At the Annual Meeting, six rather than seven nominees will be nominated for election to the Board. The six nominees, which are also named in the definitive proxy statement (the “Proxy Statement”) filed with the Securities and Exchange Commission on April 27, 2020, are Thomas R. Bates, Jr., John F. Glick, Neal P. Goldman, Gordon T. Hall, Jacqueline C. Mutschler and Charles M. Sledge.

 

Voting Matters

 

MR. MCCOLLUM’S CANDIDACY FOR RE-ELECTION TO THE BOARD WILL BE WITHDRAWN. DO NOT VOTE “FOR” MARK A. MCCOLLUM. ANY VOTES FOR MR. MCCOLLUM WILL NOT BE CAST AND WILL BE DISREGARDED.

 

We do not intend to circulate an updated proxy card as a result of Mr. McCollum’s candidacy for re-election to the Board being withdrawn. The proxy holders will vote the relevant shares as indicated on such proxy card with respect to each of the remaining nominees of the Board. However, votes for Mr. McCollum will not be cast and will be disregarded. If any proxy card is submitted with no voting instructions, the relevant shares will be voted “FOR” each of the remaining nominees and votes for Mr.
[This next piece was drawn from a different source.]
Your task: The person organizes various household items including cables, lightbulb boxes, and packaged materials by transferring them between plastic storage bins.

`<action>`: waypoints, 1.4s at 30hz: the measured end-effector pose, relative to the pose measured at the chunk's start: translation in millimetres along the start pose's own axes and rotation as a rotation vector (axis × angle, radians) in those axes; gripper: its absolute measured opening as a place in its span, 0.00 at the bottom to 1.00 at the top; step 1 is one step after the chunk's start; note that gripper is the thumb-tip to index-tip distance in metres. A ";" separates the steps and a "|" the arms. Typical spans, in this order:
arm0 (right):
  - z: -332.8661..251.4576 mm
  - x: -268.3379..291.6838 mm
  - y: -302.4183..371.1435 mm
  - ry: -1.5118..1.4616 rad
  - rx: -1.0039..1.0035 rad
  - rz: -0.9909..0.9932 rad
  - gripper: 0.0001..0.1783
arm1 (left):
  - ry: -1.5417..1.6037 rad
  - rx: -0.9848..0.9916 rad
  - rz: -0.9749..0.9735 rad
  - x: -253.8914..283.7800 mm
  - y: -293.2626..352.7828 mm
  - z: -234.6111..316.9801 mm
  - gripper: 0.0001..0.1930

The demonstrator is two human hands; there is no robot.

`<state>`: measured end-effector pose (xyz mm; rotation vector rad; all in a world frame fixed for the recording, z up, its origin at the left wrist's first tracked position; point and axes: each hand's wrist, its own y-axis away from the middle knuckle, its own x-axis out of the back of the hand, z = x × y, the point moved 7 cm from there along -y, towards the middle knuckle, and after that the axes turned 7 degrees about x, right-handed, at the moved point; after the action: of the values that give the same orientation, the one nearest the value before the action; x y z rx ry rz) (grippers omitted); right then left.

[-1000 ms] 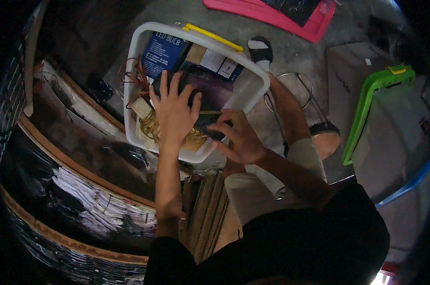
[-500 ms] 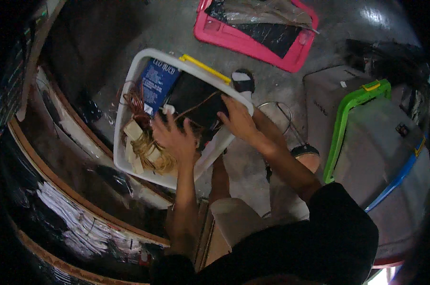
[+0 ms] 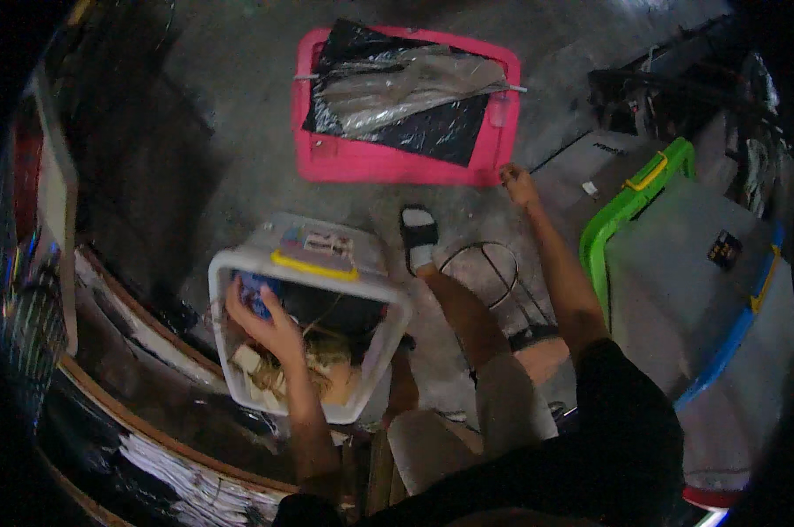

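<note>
My left hand [image 3: 269, 325] is inside the mouth of a whitish plastic storage bin [image 3: 224, 351] with a yellow handle [image 3: 313, 266]. Its thumb and fingers are spread around a blue printed box [image 3: 256, 292]; a firm grip on the box does not show. Bundled tan cord and pale pieces [image 3: 313, 373] lie lower in the bin, and a dark item fills its far side. Out to the right, my right hand [image 3: 517, 184] has its fingers curled at the near right corner of a pink lid [image 3: 370, 169]. Black sheet plastic [image 3: 454, 145] and a crumpled clear plastic bag [image 3: 405, 83] lie on the lid.
Grey bins [image 3: 678, 263], one with a green rim [image 3: 594, 255], stand at my right. Between my legs and these bins is a round metal frame [image 3: 502, 277]. Shelves with stacked packets [image 3: 177, 470] run along the left. My slippered foot [image 3: 419, 230] is beside the bin.
My right hand has left the bin's right side and reached out to the pink lid. My left hand has moved over to the blue box. The view has shifted, showing more of the lid.
</note>
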<state>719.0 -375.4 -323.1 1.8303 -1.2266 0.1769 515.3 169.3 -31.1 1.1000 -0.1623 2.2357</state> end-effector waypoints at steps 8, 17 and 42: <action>156.7 16.4 -198.8 0.062 -0.022 0.113 0.29 | -0.292 -0.101 -0.315 -287.2 -263.6 -73.1 0.39; 176.8 16.9 -197.7 -0.033 -0.122 0.288 0.37 | -0.181 0.365 -0.483 -416.5 -264.7 -160.4 0.45; -313.4 325.4 -58.5 -0.249 0.353 0.215 0.42 | 0.680 0.547 -0.112 -109.2 -168.4 53.0 0.42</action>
<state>1034.1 -356.7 5.4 2.0634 -1.6522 0.3080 699.3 229.9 -105.8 0.5082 0.8094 2.4740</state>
McCollum will not be cast and will be disregarded.

 

If you have already returned your proxy card or voting instruction form, you do not need to take any action unless you wish to change your vote. Proxy cards and voting instruction forms already returned by shareholders will remain valid and will be voted at the Annual Meeting unless revoked.

 

If you have not yet returned your proxy card or voting instruction form, please fill in the proxy card or voting instruction form disregarding Mr. McCollum’s name as a nominee for election as Director.

 

None of the other agenda items presented in the Proxy Statement are affected by this filing, and shares represented by proxy cards or voting instruction forms returned before the Annual Meeting will be voted with respect to all other matters properly brought before the Annual Meeting as instructed on the proxy card or voting instruction form. Christian A. Garcia, or his substitute, will act as proxy holder at the Annual Meeting.

 

Information regarding how to vote your shares, or revoke your proxy or voting instructions, is available in the Proxy Statement.